Relacionando temas espinhosos, como o racismo e o feminismo, o romance de Nara une Brasil e Irlanda a partir de um relato ouvido por ela, de uma senhora que havia tido o filho sequestrado pela Igreja Católica. A história desdobrou-se, somou-se a outros fatos encontrados pela autora. O real ganhou forma ficcional. “Geralmente escrevo sobre incômodos. Acho difícil escrever coisas felizes, satisfações. O que me perturba me faz querer reagir, e a escrita é a minha ferramenta para isso”, observa a coordenadora de um clube de tradução realizado em parceria com o departamento de estudos latino-americanos da Universidade de Londres e no qual tradutores em formação e veteranos discutem versões possíveis para textos de autores brasileiros contemporâneos pouco conhecidos no exterior. Numa iniciativa inédita, Nara também criou a Capitolina Books, para comercializar pela Europa títulos da ficção brasileira atual. Fez da literatura brasileira seu gesto e sua bandeira.
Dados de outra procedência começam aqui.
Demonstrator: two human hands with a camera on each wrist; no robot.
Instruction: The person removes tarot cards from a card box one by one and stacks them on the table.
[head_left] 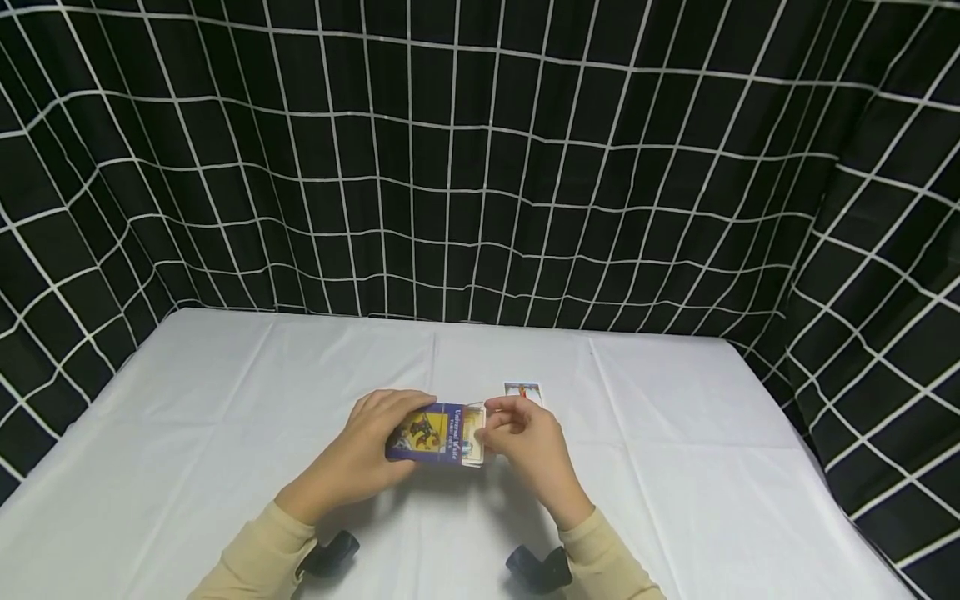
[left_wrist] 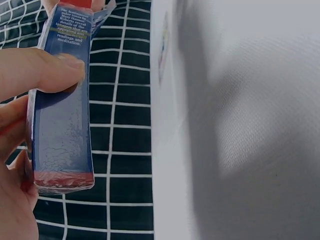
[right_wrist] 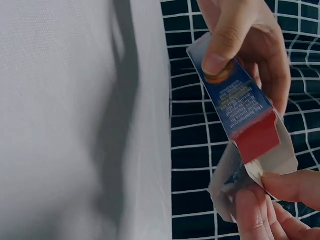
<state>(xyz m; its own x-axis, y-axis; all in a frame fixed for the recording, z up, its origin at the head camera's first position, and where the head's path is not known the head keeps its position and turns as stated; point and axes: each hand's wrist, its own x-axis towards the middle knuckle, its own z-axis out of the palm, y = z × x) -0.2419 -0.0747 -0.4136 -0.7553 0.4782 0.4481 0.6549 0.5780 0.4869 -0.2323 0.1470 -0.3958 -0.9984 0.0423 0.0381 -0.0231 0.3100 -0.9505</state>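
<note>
A blue tarot card box [head_left: 427, 435] with a yellow picture on its front is held above the table, its open end toward the right. My left hand [head_left: 371, 442] grips it from the left, the thumb [left_wrist: 62, 72] pressed along the narrow side. At the open end, my right hand [head_left: 528, 446] pinches a pale flap [right_wrist: 282, 157] between thumb and fingertips. Clear plastic wrap [right_wrist: 230, 185] hangs loose by that end. Behind the right hand, a small picture card [head_left: 522, 389] lies on the table, partly hidden by the fingers. The inside of the box is mostly hidden.
A white cloth with fold creases covers the table [head_left: 225, 433]. Black curtains [head_left: 480, 167] with a white grid stand behind it and at both sides. Dark wrist-camera mounts [head_left: 540, 569] sit below both wrists, close over the cloth.
</note>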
Saudades do sol, da família e do passado
Todos os livros de Nara foram lançados no Brasil, em específico em sua terra natal, Guarani (MG), onde vive seu pai. “Sorte” teve lançamentos em mais endereços. Ainda assim, Nara não é uma figura frequente em eventos literários nacionais, devido ao fato de ser publicada por pequenos selos e, também, pela vida no exterior. “Não poder trabalhar o livro em escolas, no caso dos infantis, não participar de encontros literários, tudo isso pode ser uma desvantagem. Talvez a maior de todas seja me privar da convivência de pessoas queridas e com quem tenho tanto em comum. As pessoas sempre são o que mais importa”, assegura a escritora de 46 anos, graduada em letras no Brasil, com mestrado em artes em Londres.
O concorrido prêmio Oceanos trouxe à Nara oportunidades que talvez sem ele demorassem a aparecer. Atualmente ela possui um romance em análise editorial e dois outros em processo. “Um deles já está no fim. Vai abordar um dos maiores escândalos da sociedade brasileira: o movimento eugenista da década de 1930”, revela ela, prestes a completar duas décadas morando a um oceano de distância do país que não lhe sai da cabeça, do interesse, da atenção, da janela. “Sinto muita falta de alguns aspectos do Brasil. A minha família e meus amigos sempre me fazem muita falta. O calor e o sol também me tiram do eixo quando faz muito frio aqui. Mas talvez eu sinta falta do que não existe mais, de um passado que cristalizei e que já não é possível encontrar, mesmo se procurasse.”